A
amdx
Guest
On 7/31/2019 12:31 AM, upsidedown@downunder.com wrote:
I posted on a crystal radio grou[, here is a response I received.
> So, now I'd like to see the difference in the impedance of a 14ft
vertical vs 14ft vertical with a 130ft horizontal section.
Mikek
"The conductive ground shorts out (and absorbs) any Horizontally
polarised component close to the ground.
So unless the antenna is fairly high (in wavelengths) there is little
horizontal signal for it to respond to.
Plus the local AM transmitters will all be transmitting a Vertically
polarised signal.
So a short "L" shaped antenna (close to the ground) will only pick up
significant signals on its vertical section.
Adding the horizontal section adds top capacitance. Because the current
distribution must start at zero at the end of the wire, top loading
moves the current distribution upwards (in the vertical section). This
means that the Radiation Resistance of a top loaded antenna will be
higher, plus the extra Capacitance means that less Inductance will be
needed to bring it to resonance. All this results in considerably
greater efficiency, assuming a good ground.
The radiation pattern actually changes very little. The effect of the
top section is to tilt the lobe slightly away from the horizontal section.

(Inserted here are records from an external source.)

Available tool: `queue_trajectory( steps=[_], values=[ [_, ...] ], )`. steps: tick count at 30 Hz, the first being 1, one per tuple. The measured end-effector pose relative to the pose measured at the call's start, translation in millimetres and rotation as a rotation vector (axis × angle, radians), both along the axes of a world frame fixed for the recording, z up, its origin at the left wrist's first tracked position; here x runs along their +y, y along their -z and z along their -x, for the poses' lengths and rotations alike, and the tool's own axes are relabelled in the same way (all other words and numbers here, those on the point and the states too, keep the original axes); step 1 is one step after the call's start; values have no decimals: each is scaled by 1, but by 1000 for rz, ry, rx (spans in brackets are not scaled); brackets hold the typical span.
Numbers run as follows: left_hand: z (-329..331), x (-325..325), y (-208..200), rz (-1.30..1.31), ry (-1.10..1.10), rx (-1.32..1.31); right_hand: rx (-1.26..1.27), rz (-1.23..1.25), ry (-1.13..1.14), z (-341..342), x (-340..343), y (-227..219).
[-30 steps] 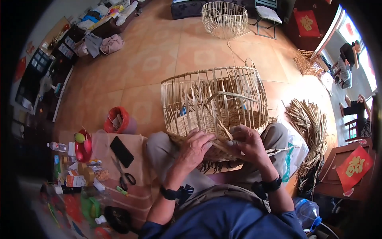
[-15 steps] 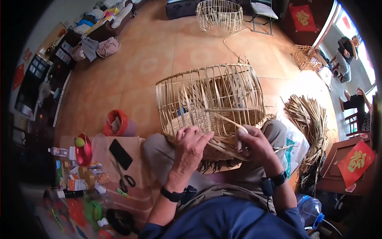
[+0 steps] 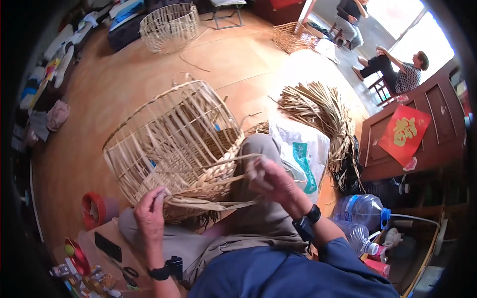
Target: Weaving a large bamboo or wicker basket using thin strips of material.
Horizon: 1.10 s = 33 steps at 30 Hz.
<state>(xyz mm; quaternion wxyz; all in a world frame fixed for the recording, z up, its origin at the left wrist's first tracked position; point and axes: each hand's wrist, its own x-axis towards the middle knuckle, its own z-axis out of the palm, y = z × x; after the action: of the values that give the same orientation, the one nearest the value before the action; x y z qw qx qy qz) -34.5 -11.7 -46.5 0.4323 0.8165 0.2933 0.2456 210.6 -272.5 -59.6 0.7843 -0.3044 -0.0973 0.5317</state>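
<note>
In the head view, the bare right hand (image 3: 268, 180) had just moved away from the bare left hand (image 3: 151, 211), so a long, flat, pale straw strip (image 3: 236, 159) seemed pulled out. I couldn't tell the blurry right hand's grip. The left hand pinched the near edge of the round, tan straw basket (image 3: 189, 166), by the lap. Orange tiled floor (image 3: 238, 94) spread beyond, with a brown wooden door (image 3: 437, 119) rightward.

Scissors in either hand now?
No, the scissors lie by the black phone at lower left, apart from both the left hand and right hand.
</note>
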Motion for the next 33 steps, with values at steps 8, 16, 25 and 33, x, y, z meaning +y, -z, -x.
queue_trajectory(
  steps=[8,16,25,33],
  values=[
    [10,2,22,95,-24,-86,-420,400,290,-120,-137,51],
    [10,-1,9,16,-83,43,-468,1126,-28,-95,-194,233],
    [8,-1,-2,33,-115,79,-1168,1392,68,-74,-147,344],
    [5,-7,-3,39,-143,55,-1307,1141,186,-96,-153,326]
  ],
)
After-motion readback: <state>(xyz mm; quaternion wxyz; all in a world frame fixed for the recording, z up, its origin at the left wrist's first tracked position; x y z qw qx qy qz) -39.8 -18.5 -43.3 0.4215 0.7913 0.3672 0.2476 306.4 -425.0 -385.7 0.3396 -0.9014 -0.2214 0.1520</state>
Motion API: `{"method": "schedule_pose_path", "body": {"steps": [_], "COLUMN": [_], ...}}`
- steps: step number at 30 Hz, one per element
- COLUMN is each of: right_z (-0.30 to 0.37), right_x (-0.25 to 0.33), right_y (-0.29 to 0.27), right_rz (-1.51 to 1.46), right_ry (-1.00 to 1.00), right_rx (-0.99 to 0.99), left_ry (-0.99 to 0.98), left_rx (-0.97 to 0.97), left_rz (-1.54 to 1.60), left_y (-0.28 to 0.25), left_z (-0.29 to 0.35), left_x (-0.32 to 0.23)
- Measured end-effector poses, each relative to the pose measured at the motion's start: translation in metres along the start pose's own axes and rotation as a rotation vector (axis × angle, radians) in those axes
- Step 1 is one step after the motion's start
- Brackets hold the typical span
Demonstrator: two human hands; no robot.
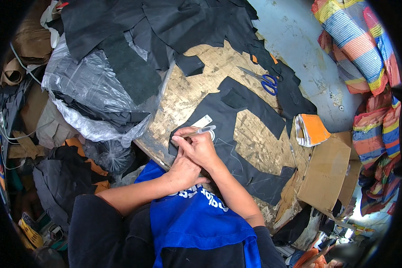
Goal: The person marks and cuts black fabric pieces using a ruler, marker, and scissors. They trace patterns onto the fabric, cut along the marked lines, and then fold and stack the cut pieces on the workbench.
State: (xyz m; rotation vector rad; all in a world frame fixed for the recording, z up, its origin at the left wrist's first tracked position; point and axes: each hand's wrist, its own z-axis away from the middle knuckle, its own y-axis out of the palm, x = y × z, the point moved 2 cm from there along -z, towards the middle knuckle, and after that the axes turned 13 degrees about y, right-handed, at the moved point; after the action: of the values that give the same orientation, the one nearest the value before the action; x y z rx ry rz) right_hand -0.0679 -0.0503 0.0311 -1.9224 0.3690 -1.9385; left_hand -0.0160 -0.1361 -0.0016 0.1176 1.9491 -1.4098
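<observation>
Black cloth (223, 123), cut in an angular shape, lies spread over the scuffed wooden worktop (176, 100), with pale lines drawn on its near part. The right hand (202, 147) grips a slim pen (205, 129) between thumb and fingers, just above the cloth's left portion. The left hand (183, 172) is tucked close against the right one near the wrist; its fingers are partly hidden, so I cannot tell whether they grasp anything. A narrow white strip (202, 121) lies just beyond the pen. Farther out, a small black piece (233, 98) rests on the cloth, and scissors with blue handles (268, 84) lie partly spread near more dark fabric (295, 98). An orange-covered notebook (315, 128) sits at the right, beside a cardboard box (326, 167), while clear plastic (82, 73) wraps dark sheets at the left
</observation>
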Motion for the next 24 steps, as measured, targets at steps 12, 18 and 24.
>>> {"method": "schedule_pose_path", "body": {"steps": [12, 18, 24], "right_z": [-0.027, -0.020, -0.028], "right_x": [-0.014, -0.016, -0.029], "right_y": [-0.048, -0.042, -0.052], "right_rz": [0.231, 0.199, 0.090], "right_ry": [0.148, 0.012, 0.131], "right_rx": [-0.352, -0.309, -0.456], "left_ry": [-0.176, -0.195, -0.113], "left_rx": [0.155, 0.278, 0.235], "left_rz": [-0.132, -0.178, -0.173], "left_y": [-0.046, -0.057, -0.069], "left_z": [-0.025, -0.035, -0.038], "left_x": [-0.009, -0.004, 0.009]}}
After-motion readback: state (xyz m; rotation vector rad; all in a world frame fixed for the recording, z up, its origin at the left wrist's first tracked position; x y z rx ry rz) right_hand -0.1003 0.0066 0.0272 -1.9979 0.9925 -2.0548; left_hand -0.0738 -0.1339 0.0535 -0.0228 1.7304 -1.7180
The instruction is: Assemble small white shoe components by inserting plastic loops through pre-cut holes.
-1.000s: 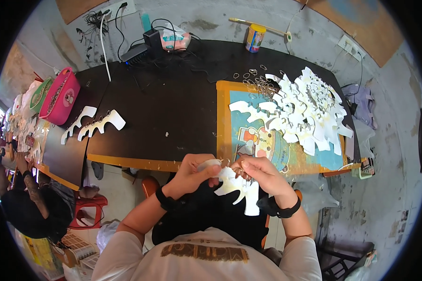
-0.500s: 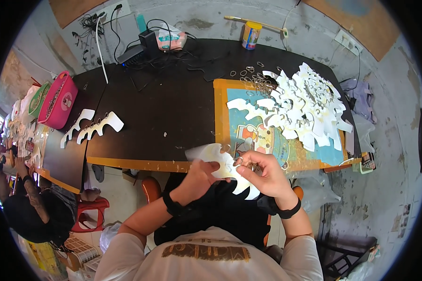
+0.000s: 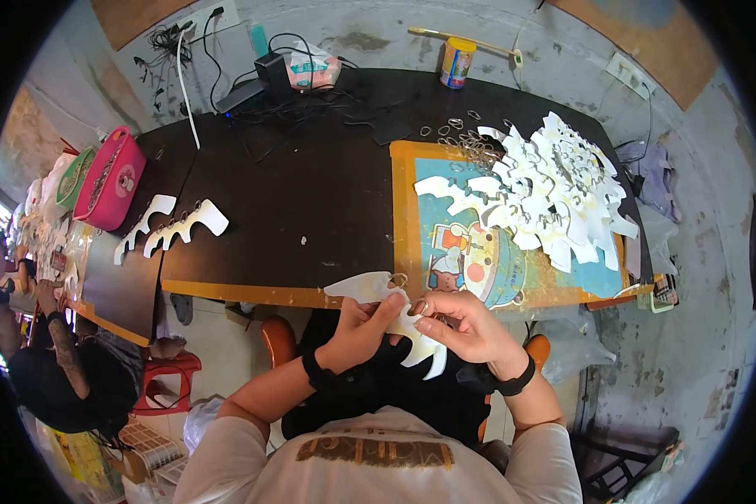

All this only applies when the antenna is relatively small compared with
the wavelength. As the frequency rises, the radiation pattern changes
dramatically.
The exception to this is the "Non-Resonant Travelling-Wave Antenna" (eg
Beverage). A very long wire close to the the ground responds to Vertical
signals traveling along its length, because the signals induce a current
into the ground and into the antenna. But this pickup is negligible in
the horizontal section of a short "L" antenna, as it is too short to
respond to the traveling wave. However it is this "wave pickup" which
tilts the lobe slightly.
P.S. People most definitely do use short vertical Antennas with Crystal
sets. They work very well, but do require a very efficient Earth (or
ground plane) and a very efficient loading coil. This usually means a
remote antenna tuner and coax feed.
The big advantage of an efficient Vertical Antenna is greater
sensitivity to very low-angle incoming signals. eg international DX
signals."
On Tue, 30 Jul 2019 17:36:01 -0700 (PDT), tabbypurr@gmail.com wrote:
On Tuesday, 30 July 2019 22:26:22 UTC+1, amdx wrote:
Historically a long wire was used for crystal radios. And yes your
right that a long wire is an inverted L antenna and the "feedline" is
much of the antenna if not all and the long wire part is a top hat.
That's not hard to disprove. I had a long wire antenna with horizontal feed wire. It worked very well, thus the horizontal section does act as an antenna, not just top capacitance.
If we forget real long wire antennas such as Beverages that are
wavelengths long and assume that we are talking about horizontal wires
with one end hung high up in a tree and the receiver terminal inside
the house, the antenna is actually a sloper with a height difference
between wire end points. This absorbs the vertically polarized part of
the field. The wire doesn¨t have to perpendicular to earth to capture
any vertical component.
As far as I understand all LW/MW broadcast stations intended for local
ground wave reception has always been vertically polarized. Typically
a single mast with an elaborate grounding, such as 98 buried radials.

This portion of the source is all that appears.